◆ **TASK**
Only the stretch below from the line holding "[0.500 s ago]" through the line holding "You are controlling" should be restated, word for word and with both ends included; pictures stay out.

↓↓↓

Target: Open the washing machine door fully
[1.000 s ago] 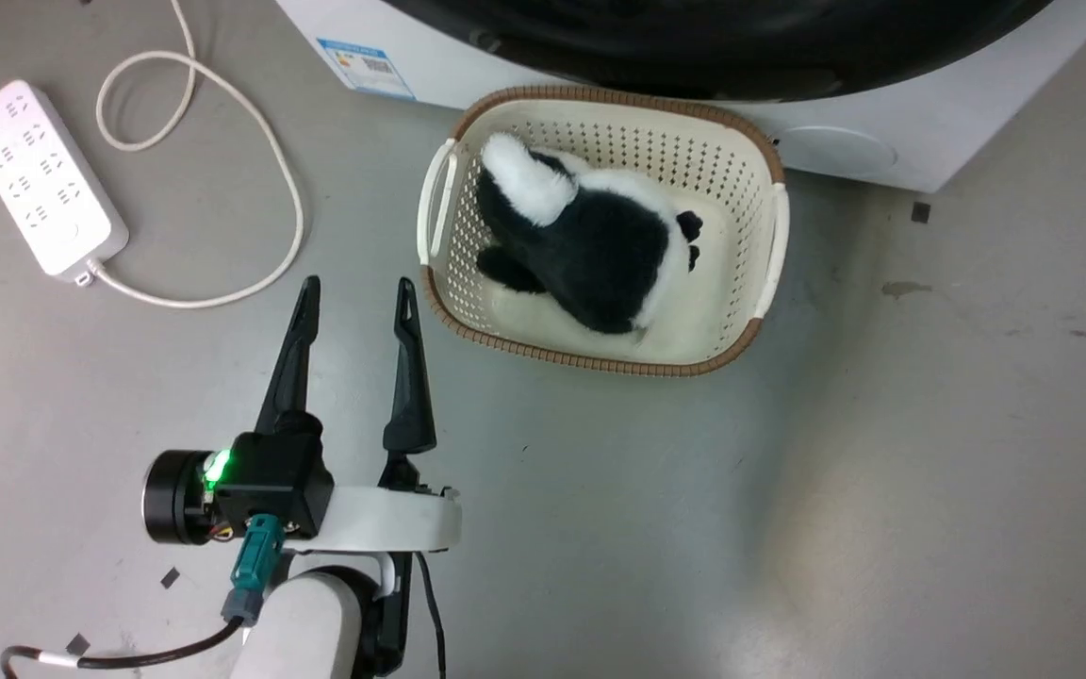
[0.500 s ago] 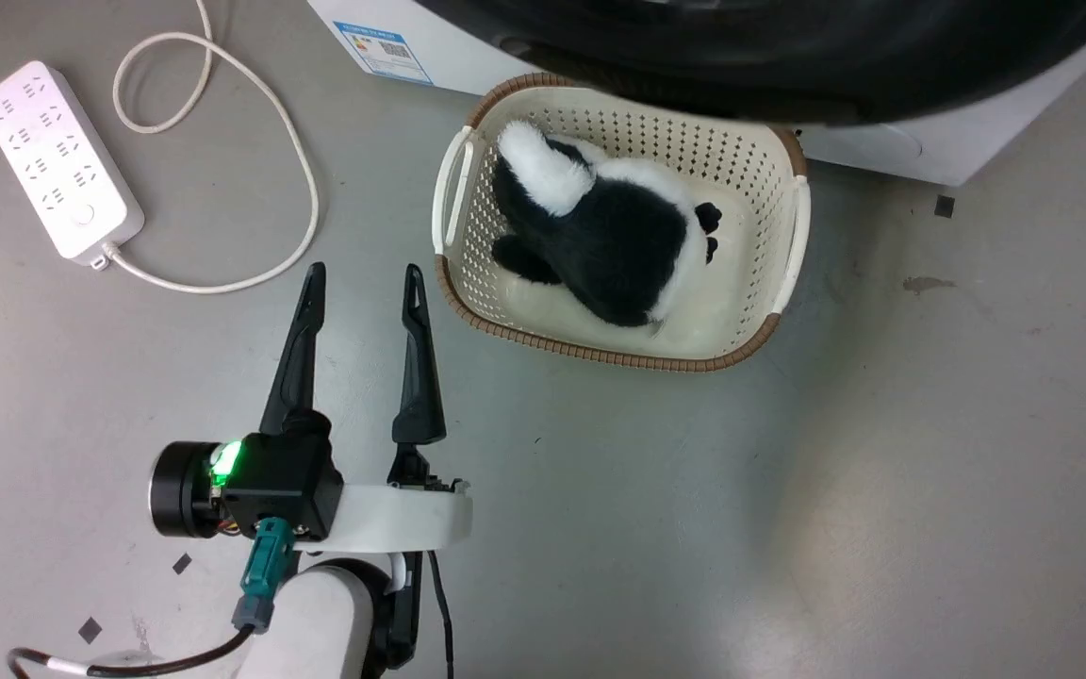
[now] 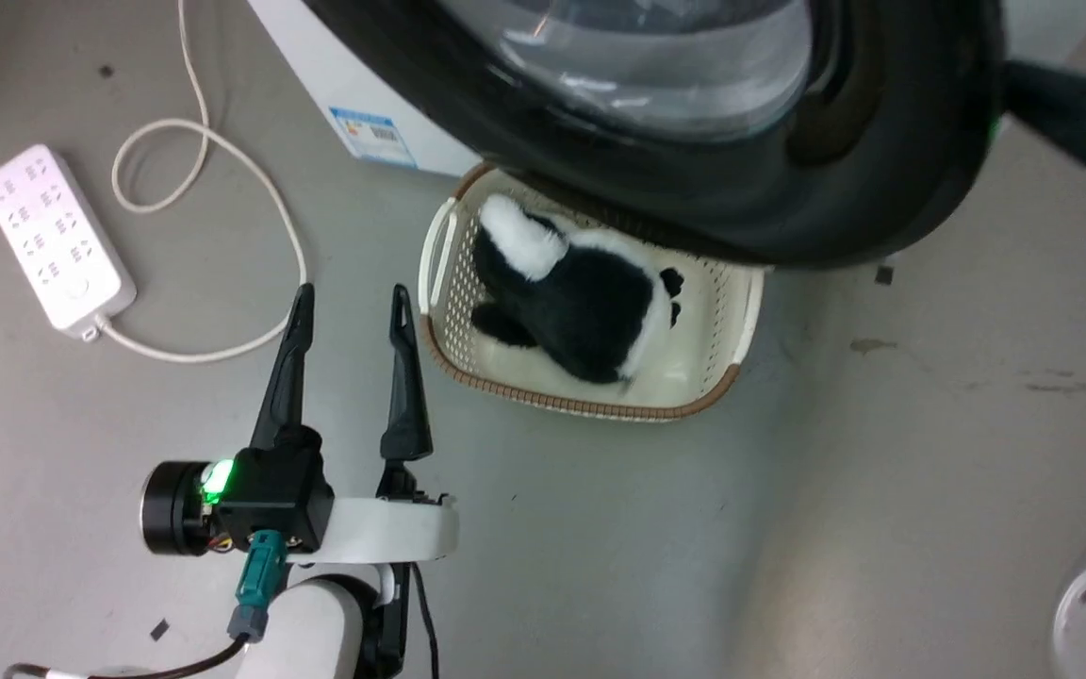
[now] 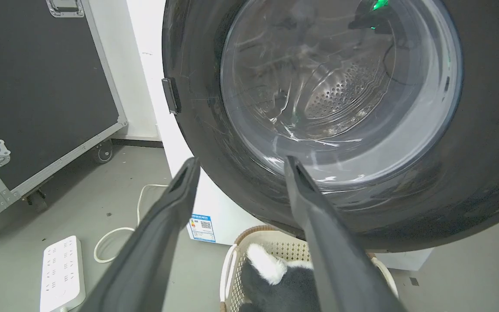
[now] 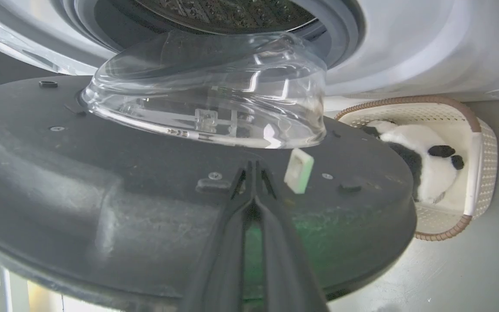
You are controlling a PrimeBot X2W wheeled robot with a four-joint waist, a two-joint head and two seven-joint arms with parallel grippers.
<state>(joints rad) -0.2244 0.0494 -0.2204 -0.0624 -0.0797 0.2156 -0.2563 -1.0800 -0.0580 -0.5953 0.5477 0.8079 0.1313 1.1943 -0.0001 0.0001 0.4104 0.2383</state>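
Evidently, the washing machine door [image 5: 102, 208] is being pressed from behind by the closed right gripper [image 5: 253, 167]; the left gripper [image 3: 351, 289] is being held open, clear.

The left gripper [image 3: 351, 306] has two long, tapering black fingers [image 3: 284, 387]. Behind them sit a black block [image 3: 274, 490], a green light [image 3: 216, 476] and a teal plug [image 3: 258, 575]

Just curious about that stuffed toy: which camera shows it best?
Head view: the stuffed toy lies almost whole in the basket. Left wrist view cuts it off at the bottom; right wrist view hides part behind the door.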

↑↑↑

◆ **SOLUTION TO THE EXERCISE**
[0.500 s ago] 
[now] 
[now] 
[now] 
You are controlling a PrimeBot X2W wheeled robot with a four-joint waist, a two-joint head and two seven-joint arms with parallel grippers.

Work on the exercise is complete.